Here's what I'll call for lack of a better name the Static State of my Raptor. In the static state the batteries are connected, the refrigerator is on propane and drawing DC to run the control module and fans, and the Jenson control module for the trailer systems is powered on. At this point the trailer is AS Shipped from Keystone. and sitting idle if you will as if camping but not using anything or nobody is at home if you will. In this condition the current draw is 1.59 amps.

By turning off the switches that I installed for the cameras and the soundbar the Static State drops to 1 amp.
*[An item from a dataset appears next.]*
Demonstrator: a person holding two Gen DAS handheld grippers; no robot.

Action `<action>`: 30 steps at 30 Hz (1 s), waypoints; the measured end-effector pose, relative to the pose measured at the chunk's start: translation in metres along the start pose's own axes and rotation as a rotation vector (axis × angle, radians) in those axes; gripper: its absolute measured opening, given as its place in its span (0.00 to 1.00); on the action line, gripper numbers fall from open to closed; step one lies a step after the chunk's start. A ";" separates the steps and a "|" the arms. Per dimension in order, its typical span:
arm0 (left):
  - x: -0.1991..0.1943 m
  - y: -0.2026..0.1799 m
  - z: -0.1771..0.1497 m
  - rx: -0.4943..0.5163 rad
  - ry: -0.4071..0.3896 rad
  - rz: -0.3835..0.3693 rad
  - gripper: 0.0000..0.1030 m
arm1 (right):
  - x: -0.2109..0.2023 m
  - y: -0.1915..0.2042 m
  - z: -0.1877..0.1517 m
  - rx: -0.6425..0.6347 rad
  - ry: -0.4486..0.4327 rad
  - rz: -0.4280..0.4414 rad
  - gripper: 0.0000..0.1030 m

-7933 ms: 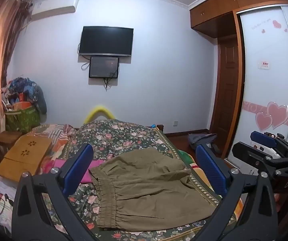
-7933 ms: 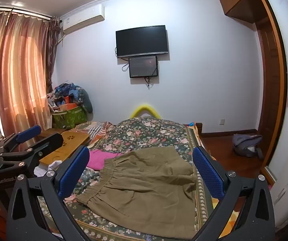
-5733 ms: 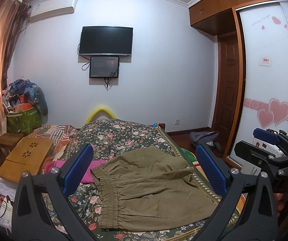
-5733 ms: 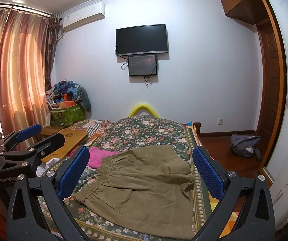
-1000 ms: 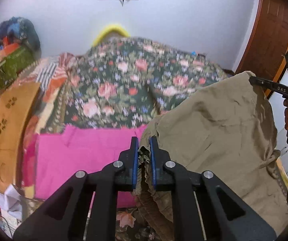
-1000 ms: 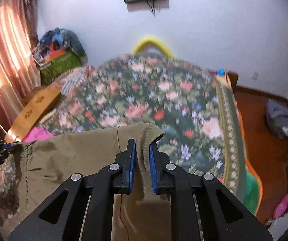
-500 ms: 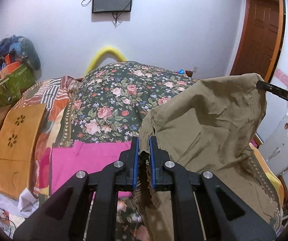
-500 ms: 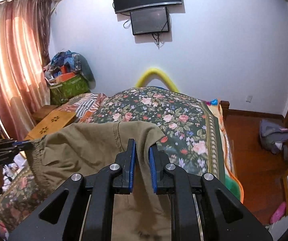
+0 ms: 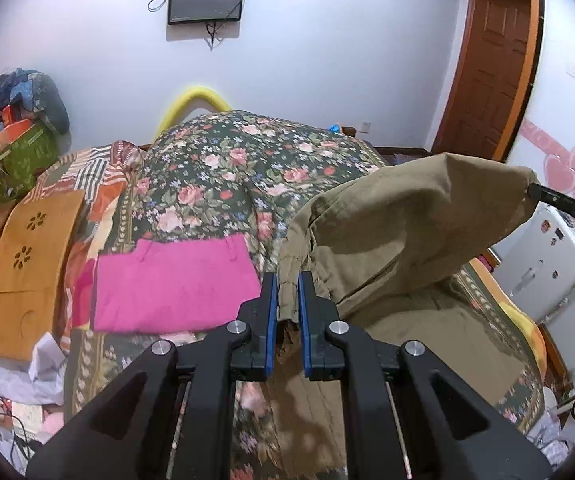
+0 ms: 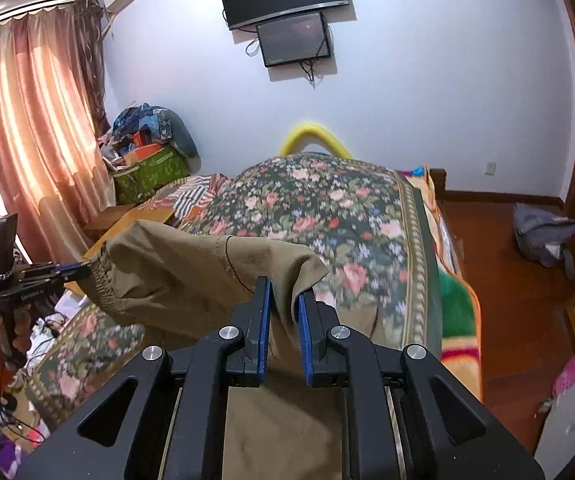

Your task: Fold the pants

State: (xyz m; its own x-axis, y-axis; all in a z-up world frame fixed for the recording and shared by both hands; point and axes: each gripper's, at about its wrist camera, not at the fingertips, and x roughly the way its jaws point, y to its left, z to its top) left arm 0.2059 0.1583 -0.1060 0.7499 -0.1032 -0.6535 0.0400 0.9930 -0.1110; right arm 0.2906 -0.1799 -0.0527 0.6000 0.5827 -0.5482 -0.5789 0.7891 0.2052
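The olive-green pants hang in the air over the flowered bed, stretched between both grippers. My left gripper is shut on the elastic waistband end. My right gripper is shut on the other end of the pants. In the left wrist view the right gripper holds the cloth at the far right. In the right wrist view the left gripper holds the waistband at the far left. The lower part of the pants droops below the jaws.
A pink folded garment lies on the bed left of the pants. A wooden board lies at the bed's left edge. A green bag with clutter stands by the curtain. A grey bag lies on the wooden floor at right.
Both grippers, open above the flat pants seconds ago, now grip them. Over the last second they lifted the pants higher off the bed and pulled them further apart.
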 end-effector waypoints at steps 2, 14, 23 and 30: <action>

This is about the best it is going to get while boondocking without killing the carbon monoxide detector and smoke detector.

Draws from circuits...
Soundbar on STBY = .46 amps
Cameras = .13 amps
Hall light switch 1 = .22 amps (light above stairs to bedroom)
Hall light switch 2 = 3.23 amps (Pendent lights over island)
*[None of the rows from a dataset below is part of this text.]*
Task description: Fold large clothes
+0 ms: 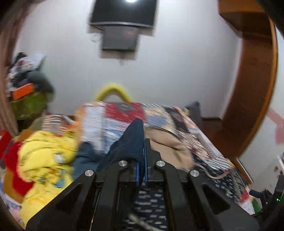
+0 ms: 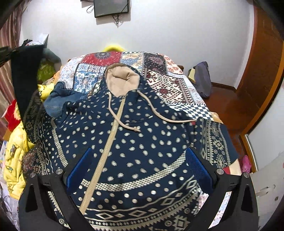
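A navy hoodie point(image 2: 134, 135) with pale dots, a tan zip and a tan-lined hood lies front-up on a bed, hood toward the far wall. The left gripper point(image 1: 141, 160) has its jaws pinched tight on a dark fold of the garment, apparently its left sleeve, lifted as if to carry it across the body. The right gripper point(image 2: 140, 170) hovers over the hem, jaws spread wide, holding nothing. Beneath is a patchwork bedspread point(image 2: 170, 80). A heap of yellow clothing point(image 1: 48, 160) sits at the left. A dark screen point(image 2: 111, 7) hangs on the white far wall; a wooden wardrobe point(image 2: 264, 67) stands right.
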`<state>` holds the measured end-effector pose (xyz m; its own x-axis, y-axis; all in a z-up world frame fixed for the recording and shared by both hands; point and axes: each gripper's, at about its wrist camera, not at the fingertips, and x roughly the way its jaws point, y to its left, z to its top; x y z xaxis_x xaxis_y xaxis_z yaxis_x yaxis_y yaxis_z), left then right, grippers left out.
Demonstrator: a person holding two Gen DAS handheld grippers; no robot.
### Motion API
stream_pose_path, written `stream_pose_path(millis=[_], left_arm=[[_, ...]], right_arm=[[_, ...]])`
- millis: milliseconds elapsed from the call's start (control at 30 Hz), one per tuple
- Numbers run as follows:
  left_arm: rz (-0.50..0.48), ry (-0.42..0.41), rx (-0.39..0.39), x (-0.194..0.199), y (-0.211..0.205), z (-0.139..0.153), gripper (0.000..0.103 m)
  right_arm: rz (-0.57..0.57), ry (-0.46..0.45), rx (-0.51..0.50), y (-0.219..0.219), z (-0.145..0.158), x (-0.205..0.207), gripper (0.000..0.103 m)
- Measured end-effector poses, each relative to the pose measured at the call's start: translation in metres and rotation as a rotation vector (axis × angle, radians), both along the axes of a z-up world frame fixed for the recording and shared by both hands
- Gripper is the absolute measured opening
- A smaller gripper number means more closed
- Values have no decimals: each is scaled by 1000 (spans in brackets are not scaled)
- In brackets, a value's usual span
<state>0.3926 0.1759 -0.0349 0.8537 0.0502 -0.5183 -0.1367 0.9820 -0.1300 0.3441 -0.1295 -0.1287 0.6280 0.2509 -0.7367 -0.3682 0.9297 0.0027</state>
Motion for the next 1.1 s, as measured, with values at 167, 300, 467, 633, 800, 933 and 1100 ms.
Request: stream_pose_path(millis=[167, 300, 467, 633, 800, 933, 1100], left_arm=[[-175, 178, -58, 37, -86, -65, 3], [-258, 358, -54, 50, -138, -132, 3], [-359, 565, -36, 47, -178, -201, 3], [-435, 603, 54, 13, -201, -208, 26], [-483, 542, 54, -27, -186, -177, 56], [-422, 472, 51, -52, -148, -152, 64], [-272, 414, 98, -69, -83, -134, 69]], right_arm=[[-21, -1, 14, -26, 1, -2, 103], [-46, 24, 19, -50, -4, -4, 103], [-64, 48, 8, -72, -10, -9, 103], [-68, 60, -13, -80, -14, -11, 103], [-50, 54, -31, -68, -12, -13, 103], [1, 39, -44, -43, -7, -15, 103], [91, 36, -83, 2, -10, -11, 103]])
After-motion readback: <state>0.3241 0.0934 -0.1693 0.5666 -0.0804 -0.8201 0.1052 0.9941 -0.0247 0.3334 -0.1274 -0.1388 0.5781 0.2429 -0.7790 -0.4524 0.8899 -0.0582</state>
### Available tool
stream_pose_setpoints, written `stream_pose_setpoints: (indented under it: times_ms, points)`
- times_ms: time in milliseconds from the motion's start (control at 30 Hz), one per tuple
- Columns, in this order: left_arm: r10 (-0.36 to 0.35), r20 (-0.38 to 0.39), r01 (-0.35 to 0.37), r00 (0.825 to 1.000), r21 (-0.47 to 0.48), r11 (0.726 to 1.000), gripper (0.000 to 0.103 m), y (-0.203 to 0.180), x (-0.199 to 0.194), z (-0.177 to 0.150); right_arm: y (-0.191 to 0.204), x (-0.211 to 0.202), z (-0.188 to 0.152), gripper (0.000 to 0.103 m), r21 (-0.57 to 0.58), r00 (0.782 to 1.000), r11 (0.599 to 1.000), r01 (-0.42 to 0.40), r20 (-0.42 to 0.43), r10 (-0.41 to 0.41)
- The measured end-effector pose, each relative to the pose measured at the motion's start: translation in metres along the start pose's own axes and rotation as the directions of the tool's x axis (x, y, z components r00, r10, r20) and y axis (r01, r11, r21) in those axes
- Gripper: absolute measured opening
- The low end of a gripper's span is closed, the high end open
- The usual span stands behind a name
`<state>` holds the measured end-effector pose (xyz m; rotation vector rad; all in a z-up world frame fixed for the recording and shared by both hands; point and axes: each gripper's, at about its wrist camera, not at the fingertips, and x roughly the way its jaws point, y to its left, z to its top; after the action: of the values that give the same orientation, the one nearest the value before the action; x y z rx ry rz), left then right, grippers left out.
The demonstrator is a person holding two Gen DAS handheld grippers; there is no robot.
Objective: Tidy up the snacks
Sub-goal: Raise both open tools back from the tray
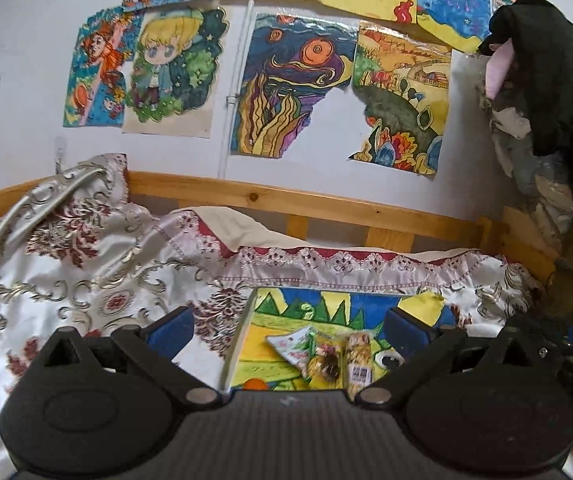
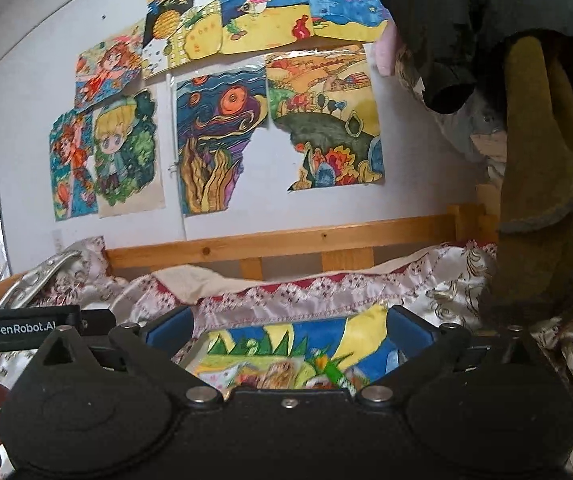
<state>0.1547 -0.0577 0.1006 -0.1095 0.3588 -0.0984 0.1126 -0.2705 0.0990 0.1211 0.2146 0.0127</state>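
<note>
I'm seeing the left gripper (image 1: 288, 326) with its blue-padded jaws standing wide apart, nothing between them. Right gripper (image 2: 288, 330) likewise wide, empty. The small foil snack packets (image 1: 326, 356) are lying side by side on a colourful painted paper sheet (image 1: 286, 308), just ahead and below both claws, long axes pointing away from me. Left is looking nearer, I'd judge. The patterned satin bedspread (image 1: 86, 264) surrounds the sheet; nothing is blocking the descent.

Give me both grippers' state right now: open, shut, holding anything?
Left gripper: open wide, holding nothing; snack packets lie on the drawing below.
Right gripper: open wide, holding nothing.
</note>
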Motion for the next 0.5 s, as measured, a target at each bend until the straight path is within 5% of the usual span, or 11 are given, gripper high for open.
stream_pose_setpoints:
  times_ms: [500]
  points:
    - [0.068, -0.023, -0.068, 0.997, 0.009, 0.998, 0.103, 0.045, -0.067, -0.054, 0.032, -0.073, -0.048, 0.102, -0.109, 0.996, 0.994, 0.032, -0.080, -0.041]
Controlled on Jenson Control Module:
Night lights = 1.1 amps
Main Living lights = 1.47 amps
Indirect lights = 2.34 amps
Light Group 4 = 1.51 amps
Awning Light = 3.37 amps


Front bath:
Fan = 1.9 amps
light = .96 amps

Bedroom lights = 1.32 amps
Bedroom reading lights (both on) = .96 amps

TV Antenna Amp = .4 amps
Pantry light = .4 amps

Again this is a work in progress and there is lots more to check such as the heater, porch lights, garage area, Blue LED lights on front cap, hitch light, etc.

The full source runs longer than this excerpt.